Jan Tschichold was a German calligrapher, typographer, and book designer. He played a significant role in the development of graphic design in the 20th century – first, by developing and promoting principles of typographic modernism, and subsequently idealizing conservative typographic structures. Just like Karl Gerstner, Jan also had a similar outlook and believed that art and design are a balance of creativity and logic. “Every part of a text relates to every other part by a definite, logical relationship of emphasis and value, predetermined by content. It is up to the typographer to express this relationship clearly and visibly through type sizes and weight, arrangement of lines, use of color, photography, etc. The typographer must take the greatest care to study how his work is read and ought to be read”.According to Tschichold, a typographer should design in a way that is clear and uses other forms of design to relate to one another in a logical relationship; they work well with one another and in harmony.  Jan Tschichold emphasized the change in typographers’ priorities; reforming their typographical designs to have a stronger sense of clarity rather than “beauty,” or the aesthetic of the typography. Tschichold states, “It is up to the typographer to express this relationship clearly and visibly through type sizes and weight, arrangement of lines, use of color, photography, etc.
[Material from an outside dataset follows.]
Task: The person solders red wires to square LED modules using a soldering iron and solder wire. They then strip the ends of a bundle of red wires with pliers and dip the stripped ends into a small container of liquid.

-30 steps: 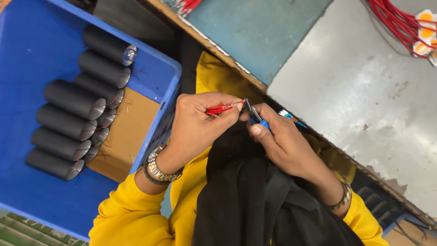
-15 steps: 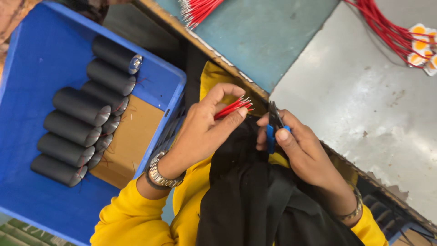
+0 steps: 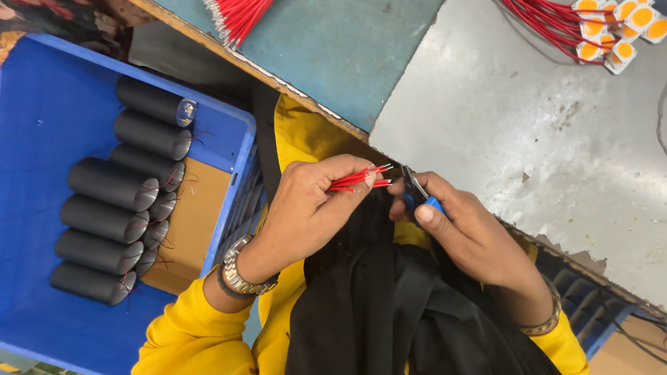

The typographer must take the greatest care to study how his work is read and ought to be read.” 

Josef Müller-Brockmann was a Swiss graphic designer, author, and educator, he was a Principal at Muller-Brockmann & Co. design firm. He was a pioneer of the International Typographic Style. Josef Müller-Brockmann states “Every visual creative work is a manifestation of the character of the designer. It is a reflection of his knowledge, his ability, and his mentality”. He goes into detail as to why the grid is so important and how it has been helpful in the creative process. Josef takes on an approach that highlights the very same idea but that those elements that can not be categorized from Gerstner function, which are unable to be organized or chaotic that can indeed put places into a program that does the opposite of what they are. He believed his system should contribute to the general culture in terms of the “ clearly intelligible, objective, functional, and aesthetic quality of mathematical thinking.” Müller-Brockmann considers grid system literacy to be important for professional designers. This is a statement of professional ethos: the designer’s work should be plainly comprehensible, objective, useful, and attractive in mathematical thinking quality. “The use of the grid as an ordering system is the expression of a certain mental attitude inasmuch as it shows that the designer conceives his work in terms that are constructive and oriented to the future.”